Walt Williams

No. 21, 44, 43
- Position: Cornerback

Personal information
- Born: July 10, 1954 (age 71) Bedford Hills, New York, U.S.
- Listed height: 6 ft 1 in (1.85 m)
- Listed weight: 185 lb (84 kg)

Career information
- College: New Mexico State
- NFL draft: 1977: 2nd round, 42nd overall pick

Career history
- Detroit Lions (1977–1980); Minnesota Vikings (1981–1982); Chicago Bears (1982-1983);

Career NFL statistics
- Interceptions: 4
- Fumble recoveries: 1
- Defensive TDs: 1
- Stats at Pro Football Reference

= Walt Williams (cornerback) =

American football player (born 1954)

Walter Williams (born July 10, 1954) is an American former professional football player who was a cornerback in the National Football League (NFL) and restaurateur. He played college football for the New Mexico State Aggies.

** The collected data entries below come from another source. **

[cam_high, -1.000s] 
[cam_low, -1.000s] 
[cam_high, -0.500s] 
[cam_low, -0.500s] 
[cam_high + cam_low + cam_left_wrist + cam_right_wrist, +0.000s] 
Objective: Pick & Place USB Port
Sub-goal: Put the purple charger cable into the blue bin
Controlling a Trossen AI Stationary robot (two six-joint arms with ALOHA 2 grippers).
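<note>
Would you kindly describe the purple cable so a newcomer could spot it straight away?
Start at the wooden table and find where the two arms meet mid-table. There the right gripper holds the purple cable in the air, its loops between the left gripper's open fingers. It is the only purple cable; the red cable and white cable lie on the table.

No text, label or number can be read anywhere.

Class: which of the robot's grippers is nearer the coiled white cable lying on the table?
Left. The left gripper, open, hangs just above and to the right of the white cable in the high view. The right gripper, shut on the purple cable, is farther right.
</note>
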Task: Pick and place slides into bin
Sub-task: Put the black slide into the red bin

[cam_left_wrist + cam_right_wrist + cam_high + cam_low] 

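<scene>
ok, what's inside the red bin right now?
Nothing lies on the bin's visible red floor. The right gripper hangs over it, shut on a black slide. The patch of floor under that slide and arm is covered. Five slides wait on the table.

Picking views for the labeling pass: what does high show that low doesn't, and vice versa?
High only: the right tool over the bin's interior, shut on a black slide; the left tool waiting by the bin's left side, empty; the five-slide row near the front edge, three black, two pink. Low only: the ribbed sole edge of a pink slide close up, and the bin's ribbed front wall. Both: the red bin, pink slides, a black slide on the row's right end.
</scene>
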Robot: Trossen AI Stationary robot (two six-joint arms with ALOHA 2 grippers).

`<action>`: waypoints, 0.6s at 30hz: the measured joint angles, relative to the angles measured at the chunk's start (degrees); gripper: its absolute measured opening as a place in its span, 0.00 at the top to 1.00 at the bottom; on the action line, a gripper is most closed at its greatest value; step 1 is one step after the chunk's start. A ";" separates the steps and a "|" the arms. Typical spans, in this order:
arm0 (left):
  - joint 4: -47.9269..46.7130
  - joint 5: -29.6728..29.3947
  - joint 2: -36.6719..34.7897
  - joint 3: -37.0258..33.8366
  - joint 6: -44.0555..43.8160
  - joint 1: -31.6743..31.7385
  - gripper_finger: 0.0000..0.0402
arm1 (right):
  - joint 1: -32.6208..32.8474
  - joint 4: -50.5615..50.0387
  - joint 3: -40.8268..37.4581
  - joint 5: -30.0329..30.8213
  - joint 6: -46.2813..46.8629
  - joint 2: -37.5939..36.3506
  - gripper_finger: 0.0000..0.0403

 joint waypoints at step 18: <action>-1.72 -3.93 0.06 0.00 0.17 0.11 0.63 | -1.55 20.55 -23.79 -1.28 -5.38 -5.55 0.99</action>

Born in the South Bronx, N.Y., Williams and his five siblings became wards of the state at age 7. He lived in two children's shelters, spending most of his time at one in Westchester County, learning culinary arts and playing football.

After high school, he started hitchhiking to California but ended up in New Mexico. He attended New Mexico State University in Las Cruces, where he played football. He was a second round draft pick for the Detroit Lions in the 1970s. He moved on to the Minnesota Vikings and Chicago Bears, playing a total of eight years.

He played seven seasons for the Detroit Lions, the Minnesota Vikings, and the Chicago Bears.
After retiring from football in the early 1980s, Williams started a real estate development company in New Mexico. When the market crashed, he lost about $480 million. He moved to Dallas and started a restaurant called Sweet Georgia Brown.